Et les idées dans tout ça ?
Le Contrat Social
Benoît Proux
Il ne faut pas prendre Rousseau pour un enfant sauvage. Même un « bon » sauvage. A lire ou à relire, trois cents ans plus tard, son opuscule-comète, Du Contrat social, que les révolutionnaires de 1789 brandissaient et savaient par cœur comme les maoïstes le petit livre rouge.
L’écriture de Rousseau est faussement naïve, laconique, pleine d’ironie. De sa plume coule l’acide, alors qu’il y a parfois chez Voltaire, son grand rival, de la sensiblerie. On sait la première phrase du Contrat : « L’homme est né libre, et partout il est dans les fers. » Il y a celle-ci aussi, qui reconnaît la servitude volontaire après La Boétie, après Spinoza, mais qui annonce aussi Hegel : « Tel se croit le maître des autres, qui ne laisse pas d'être plus esclave qu’eux ». C’est écrit pour aujourd’hui. Les hommes aiment leurs chaines comme des colliers de fleurs qu’on leur a passé autour du cou. Rousseau aujourd’hui fait un peu sourire, alors que Kant et Hegel le lisaient en pleurant.

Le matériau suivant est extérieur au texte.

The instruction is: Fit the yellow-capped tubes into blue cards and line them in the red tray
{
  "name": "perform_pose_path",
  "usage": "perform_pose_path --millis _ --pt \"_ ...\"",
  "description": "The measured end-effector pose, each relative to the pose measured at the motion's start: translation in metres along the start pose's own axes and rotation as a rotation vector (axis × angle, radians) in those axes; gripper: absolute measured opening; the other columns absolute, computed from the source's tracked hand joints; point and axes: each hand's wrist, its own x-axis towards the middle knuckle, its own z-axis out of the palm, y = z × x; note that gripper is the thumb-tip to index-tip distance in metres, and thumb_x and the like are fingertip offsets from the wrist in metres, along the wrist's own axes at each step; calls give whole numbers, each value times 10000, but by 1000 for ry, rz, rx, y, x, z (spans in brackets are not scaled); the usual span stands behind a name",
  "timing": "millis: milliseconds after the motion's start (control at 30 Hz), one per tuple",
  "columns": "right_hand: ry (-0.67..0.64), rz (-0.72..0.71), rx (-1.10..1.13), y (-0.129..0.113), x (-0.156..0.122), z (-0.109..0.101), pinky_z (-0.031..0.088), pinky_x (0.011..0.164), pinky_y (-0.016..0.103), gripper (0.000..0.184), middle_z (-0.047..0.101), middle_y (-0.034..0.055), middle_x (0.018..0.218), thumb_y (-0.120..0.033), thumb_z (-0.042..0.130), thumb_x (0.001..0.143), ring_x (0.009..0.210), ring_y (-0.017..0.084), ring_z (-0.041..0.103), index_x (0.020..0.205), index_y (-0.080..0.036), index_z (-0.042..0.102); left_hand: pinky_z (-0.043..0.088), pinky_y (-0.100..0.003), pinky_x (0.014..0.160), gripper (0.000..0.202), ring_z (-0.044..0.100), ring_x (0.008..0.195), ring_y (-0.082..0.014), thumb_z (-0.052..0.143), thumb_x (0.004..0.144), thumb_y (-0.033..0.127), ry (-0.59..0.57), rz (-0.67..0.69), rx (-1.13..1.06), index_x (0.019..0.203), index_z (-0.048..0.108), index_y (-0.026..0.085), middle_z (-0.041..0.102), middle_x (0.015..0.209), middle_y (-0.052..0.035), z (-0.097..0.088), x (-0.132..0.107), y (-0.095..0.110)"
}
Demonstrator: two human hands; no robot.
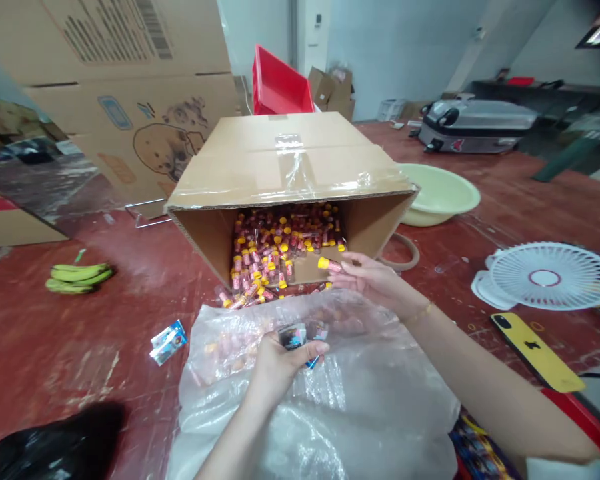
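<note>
Well, the small pink tube [333, 266] wears a yellow cap [323, 263].

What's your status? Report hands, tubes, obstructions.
Left hand holding small packets. Right hand gripping one yellow-capped tube. More tubes heaped inside cardboard box. Translucent plastic sheet before its opening.
</note>
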Motion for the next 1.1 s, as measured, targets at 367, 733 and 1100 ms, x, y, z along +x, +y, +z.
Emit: perform_pose_path --millis 367,733,1100 --pt "13 -68 729 -27 -88 34 581 773 378 416 618 -8 944 -297 680 816 846 167 657 1163 -346 456 447 -242 542 261 536 531 -131 841 579 335 -12 11 13 554 651 159 618 546 3 9 -4 7" --pt "51 -490 180 -37 -93 44 541 834 362 273 563 12 942 -204 621 861 920 162 614 1041 -287 433 487 -278 638 293 581 630 -187 881 462 283 55 38 25 482 604 188 543 485 39 16 -5 13" --pt "26 -289 371 -27 -83 41 551 747 334 337 582 -11 850 -323 719 780 813 148 613 914 -263 416 488 -267 628 332 622 623 -170 880 505 332 85 -76 -128 754 747 156 711 674 -25 12 -4 -7"
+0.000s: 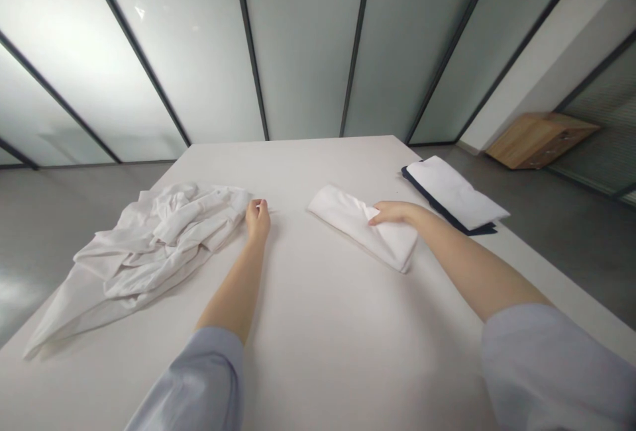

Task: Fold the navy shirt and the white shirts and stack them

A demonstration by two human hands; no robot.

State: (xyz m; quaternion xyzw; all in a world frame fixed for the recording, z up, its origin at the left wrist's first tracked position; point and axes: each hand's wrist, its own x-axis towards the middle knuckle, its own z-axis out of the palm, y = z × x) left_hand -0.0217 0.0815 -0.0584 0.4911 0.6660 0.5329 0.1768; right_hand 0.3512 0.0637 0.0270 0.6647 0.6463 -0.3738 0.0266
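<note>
right hand (pixel 390 211) grips a folded white cloth (pixel 348 214); left of that cloth, left hand (pixel 258 220) curls, hold unclear; best pinch all layers evenly.

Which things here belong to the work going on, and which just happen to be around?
Seemingly in the work:
folded white cloth, in the right hand
crumpled white cloth, beside the left hand
perhaps the white-and-dark folded stack

Just around:
wooden cabinet
frosted panels
</note>
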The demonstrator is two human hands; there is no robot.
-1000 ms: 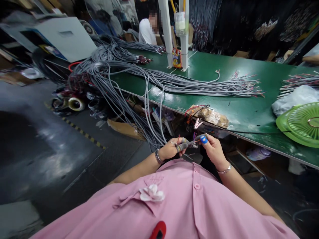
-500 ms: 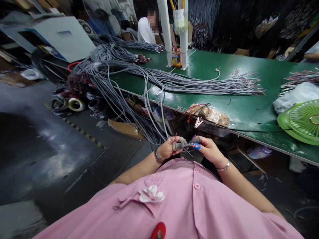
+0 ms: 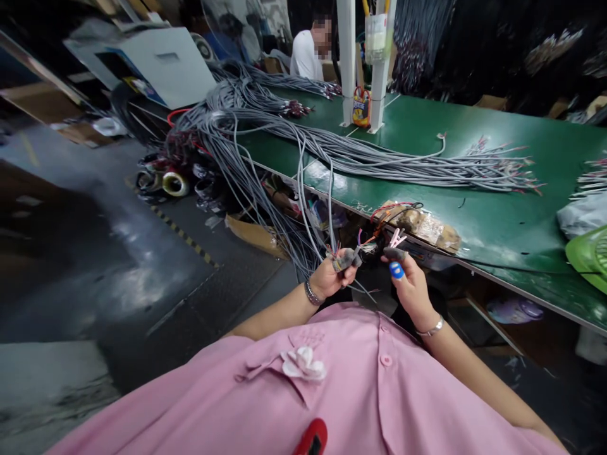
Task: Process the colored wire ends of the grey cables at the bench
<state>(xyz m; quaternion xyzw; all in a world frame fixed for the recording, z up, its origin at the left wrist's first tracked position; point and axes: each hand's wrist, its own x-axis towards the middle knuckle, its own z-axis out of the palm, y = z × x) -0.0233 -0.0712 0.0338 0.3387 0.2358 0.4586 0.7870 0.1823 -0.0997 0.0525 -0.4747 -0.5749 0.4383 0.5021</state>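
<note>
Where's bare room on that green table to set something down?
Behind the long grey cables, right of the white upright posts; also between those cables and the lumpy brown taped block, bar dark scraps. The green table is crowded leftward with cable bundles.

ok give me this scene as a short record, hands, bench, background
left hand: holds a cable end with coloured wires sticking out
right hand: apart from the left, near a pink clip; grip unclear
right thumb: blue wrap
bench: green top
grey cables: across the bench, some hanging over its near edge
background: person in white beyond the bench
</note>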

Et puis le Contrat porte cette grande idée énigmatique de la « volonté générale », qui parle dans et par la loi. La volonté générale naît d’un atomisme politique « pascal ». L’indépendance de l’individu doit s’abîmer dans la kénose du renoncement à tout ce qu’il est (formule paradoxale, qui pourrait tout aussi bien être celle du totalitarisme) pour ressusciter dans la liberté politique que chacun consent à chacun. C’est un atomisme, parce que de la volonté de l’individu à l’assomption de sa liberté dans la vie sociale, il n’y a aucun intermédiaire, ni parti, ni syndicat, ni représentation parlementaire : une démocratie directe pure, qui serait rendue aujourd’hui possible par Internet.
La démocratie est-elle loi de la majorité, ou défense des minorités ? La question de Rousseau reste ouverte. Mais son mérite reste entier, de reconnaître le caractère contingent de tout pouvoir, de tout privilège, de tout « droit naturel ».